*** Opening DATA EXTRACT ***

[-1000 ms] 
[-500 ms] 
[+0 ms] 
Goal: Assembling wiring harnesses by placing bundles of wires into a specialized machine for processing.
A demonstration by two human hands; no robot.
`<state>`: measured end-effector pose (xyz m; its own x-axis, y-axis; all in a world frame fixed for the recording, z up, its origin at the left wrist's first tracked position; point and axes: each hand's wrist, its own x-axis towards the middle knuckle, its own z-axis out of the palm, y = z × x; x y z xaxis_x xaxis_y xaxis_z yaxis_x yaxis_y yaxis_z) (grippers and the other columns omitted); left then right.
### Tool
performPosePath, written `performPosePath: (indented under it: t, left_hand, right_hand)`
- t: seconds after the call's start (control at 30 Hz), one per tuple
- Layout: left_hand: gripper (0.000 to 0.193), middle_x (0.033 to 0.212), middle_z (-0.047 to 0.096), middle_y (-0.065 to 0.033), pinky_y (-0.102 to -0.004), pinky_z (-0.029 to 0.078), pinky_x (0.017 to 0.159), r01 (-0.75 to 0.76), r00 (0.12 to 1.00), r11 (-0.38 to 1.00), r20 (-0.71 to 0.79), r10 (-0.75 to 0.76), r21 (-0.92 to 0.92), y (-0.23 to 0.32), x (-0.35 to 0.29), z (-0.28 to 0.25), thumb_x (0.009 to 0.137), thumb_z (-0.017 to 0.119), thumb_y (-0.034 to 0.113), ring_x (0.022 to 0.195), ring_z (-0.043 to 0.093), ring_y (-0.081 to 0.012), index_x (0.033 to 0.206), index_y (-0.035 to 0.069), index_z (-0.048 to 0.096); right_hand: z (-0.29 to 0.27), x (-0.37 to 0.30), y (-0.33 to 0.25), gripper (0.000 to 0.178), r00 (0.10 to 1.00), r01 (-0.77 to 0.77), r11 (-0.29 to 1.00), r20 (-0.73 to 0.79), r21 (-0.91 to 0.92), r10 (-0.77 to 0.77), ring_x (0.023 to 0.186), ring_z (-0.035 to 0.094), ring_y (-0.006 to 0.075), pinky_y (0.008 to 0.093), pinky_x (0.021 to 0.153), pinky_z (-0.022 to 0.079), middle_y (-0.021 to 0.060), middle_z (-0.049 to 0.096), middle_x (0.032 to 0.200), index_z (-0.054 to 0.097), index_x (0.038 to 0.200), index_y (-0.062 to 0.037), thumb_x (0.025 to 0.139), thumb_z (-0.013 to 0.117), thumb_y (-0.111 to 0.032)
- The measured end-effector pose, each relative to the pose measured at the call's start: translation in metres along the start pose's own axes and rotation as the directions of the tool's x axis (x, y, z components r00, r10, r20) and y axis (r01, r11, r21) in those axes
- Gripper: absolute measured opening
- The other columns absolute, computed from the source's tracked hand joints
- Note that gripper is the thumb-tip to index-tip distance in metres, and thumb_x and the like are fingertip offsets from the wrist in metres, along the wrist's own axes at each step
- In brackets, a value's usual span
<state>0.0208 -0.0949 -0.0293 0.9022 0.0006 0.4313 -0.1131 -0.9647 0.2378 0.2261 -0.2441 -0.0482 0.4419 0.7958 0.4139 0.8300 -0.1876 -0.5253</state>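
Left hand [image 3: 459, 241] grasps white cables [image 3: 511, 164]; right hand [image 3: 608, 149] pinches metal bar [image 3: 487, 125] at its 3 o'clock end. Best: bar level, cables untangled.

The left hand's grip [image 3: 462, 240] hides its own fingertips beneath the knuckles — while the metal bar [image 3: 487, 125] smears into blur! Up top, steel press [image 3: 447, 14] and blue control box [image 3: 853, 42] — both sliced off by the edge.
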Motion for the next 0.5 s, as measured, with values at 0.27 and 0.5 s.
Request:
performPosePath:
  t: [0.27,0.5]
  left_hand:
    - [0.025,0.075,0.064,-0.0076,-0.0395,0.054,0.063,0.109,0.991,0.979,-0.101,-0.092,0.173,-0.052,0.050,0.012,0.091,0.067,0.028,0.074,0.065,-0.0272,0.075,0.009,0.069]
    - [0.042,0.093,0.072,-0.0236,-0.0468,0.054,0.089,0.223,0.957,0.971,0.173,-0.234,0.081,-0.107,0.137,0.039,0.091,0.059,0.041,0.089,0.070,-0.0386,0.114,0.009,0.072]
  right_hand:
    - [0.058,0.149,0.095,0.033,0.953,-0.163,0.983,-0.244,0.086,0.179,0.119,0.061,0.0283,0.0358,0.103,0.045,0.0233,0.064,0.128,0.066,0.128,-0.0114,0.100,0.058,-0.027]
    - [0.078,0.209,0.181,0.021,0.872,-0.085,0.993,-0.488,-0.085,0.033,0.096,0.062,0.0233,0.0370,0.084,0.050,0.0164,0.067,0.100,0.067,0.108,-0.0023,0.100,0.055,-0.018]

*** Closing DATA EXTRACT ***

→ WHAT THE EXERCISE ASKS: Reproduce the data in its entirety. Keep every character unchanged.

→ WRITTEN ANSWER:
[-1000 ms] 
[-500 ms] 
[+0 ms] 
Goal: Assembling wiring harnesses by placing bundles of wires into a specialized machine for processing.
A demonstration by two human hands; no robot.
`<state>`: measured end-effector pose (xyz m; its own x-axis, y-axis; all in a world frame fixed for the recording, z up, its origin at the left wrist's first tracked position; point and axes: each hand's wrist, its own x-axis towards the middle knuckle, its own z-axis out of the palm, y = z × x; x y z xaxis_x xaxis_y xaxis_z yaxis_x yaxis_y yaxis_z) (grippers and the other columns omitted); left then right.
### Tool
performPosePath, written `performPosePath: (indented under it: t, left_hand, right_hand)`
- t: seconds after the call's start (control at 30 Hz), one per tuple
- Layout: left_hand: gripper (0.000 to 0.193), middle_x (0.033 to 0.212), middle_z (-0.047 to 0.096), middle_y (-0.065 to 0.033), pinky_y (-0.102 to -0.004), pinky_z (-0.029 to 0.078), pinky_x (0.017 to 0.159), r01 (-0.75 to 0.76), r00 (0.12 to 1.00), r11 (-0.38 to 1.00), r20 (-0.71 to 0.79), r10 (-0.75 to 0.76), r21 (-0.92 to 0.92), y (-0.23 to 0.32), x (-0.35 to 0.29), z (-0.28 to 0.25), thumb_x (0.009 to 0.137), thumb_z (-0.017 to 0.119), thumb_y (-0.034 to 0.113), ring_x (0.022 to 0.195), ring_z (-0.043 to 0.093), ring_y (-0.081 to 0.012), index_x (0.033 to 0.206), index_y (-0.035 to 0.069), index_z (-0.048 to 0.096); right_hand: z (-0.29 to 0.27), x (-0.37 to 0.30), y (-0.33 to 0.25), gripper (0.000 to 0.178), r00 (0.10 to 1.00), r01 (-0.77 to 0.77), r11 (-0.29 to 1.00), r20 (-0.73 to 0.79), r21 (-0.91 to 0.92), r10 (-0.77 to 0.77), ring_x (0.023 to 0.186), ring_z (-0.035 to 0.094), ring_y (-0.006 to 0.075), pinky_y (0.008 to 0.093), pinky_x (0.021 to 0.153), pinky_z (-0.022 to 0.079), middle_y (-0.021 to 0.060), middle_z (-0.049 to 0.096), middle_x (0.032 to 0.200), index_z (-0.054 to 0.097), index_x (0.038 to 0.200), index_y (-0.062 to 0.037), thumb_x (0.025 to 0.139), thumb_z (-0.013 to 0.117), thumb_y (-0.111 to 0.032)
- The measured end-effector pose, each relative to the pose measured at the call's start: translation in metres along the start pose's own axes and rotation as the directions of the tool's x axis (x, y, z components r00, r10, r20) and y axis (r01, r11, r21) in those axes
- Gripper: absolute measured opening
- The other columns absolute, computed from the source's tracked hand joints
- Note that gripper is the thumb-tip to index-tip distance in metres, and thumb_x and the like are fingertip offsets from the wrist in metres, along the wrist's own axes at each step
- In brackets, a value's usual span
<state>0.0208 -0.0949 -0.0293 0.9022 0.0006 0.4313 -0.1131 -0.9647 0.2378 0.2261 -0.2441 -0.0482 0.4419 0.7958 0.4139 0.8300 -0.1876 -0.5253</state>
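Left hand [image 3: 459, 241] grasps white cables [image 3: 511, 164]; right hand [image 3: 608, 149] pinches metal bar [image 3: 487, 125] at its 3 o'clock end. Best: bar level, cables untangled.

The left hand's grip [image 3: 462, 240] hides its own fingertips beneath the knuckles — while the metal bar [image 3: 487, 125] smears into blur! Up top, steel press [image 3: 447, 14] and blue control box [image 3: 853, 42] — both sliced off by the edge.
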Motion for the next 0.5 s, as measured, with values at 0.27 and 0.5 s.
Request:
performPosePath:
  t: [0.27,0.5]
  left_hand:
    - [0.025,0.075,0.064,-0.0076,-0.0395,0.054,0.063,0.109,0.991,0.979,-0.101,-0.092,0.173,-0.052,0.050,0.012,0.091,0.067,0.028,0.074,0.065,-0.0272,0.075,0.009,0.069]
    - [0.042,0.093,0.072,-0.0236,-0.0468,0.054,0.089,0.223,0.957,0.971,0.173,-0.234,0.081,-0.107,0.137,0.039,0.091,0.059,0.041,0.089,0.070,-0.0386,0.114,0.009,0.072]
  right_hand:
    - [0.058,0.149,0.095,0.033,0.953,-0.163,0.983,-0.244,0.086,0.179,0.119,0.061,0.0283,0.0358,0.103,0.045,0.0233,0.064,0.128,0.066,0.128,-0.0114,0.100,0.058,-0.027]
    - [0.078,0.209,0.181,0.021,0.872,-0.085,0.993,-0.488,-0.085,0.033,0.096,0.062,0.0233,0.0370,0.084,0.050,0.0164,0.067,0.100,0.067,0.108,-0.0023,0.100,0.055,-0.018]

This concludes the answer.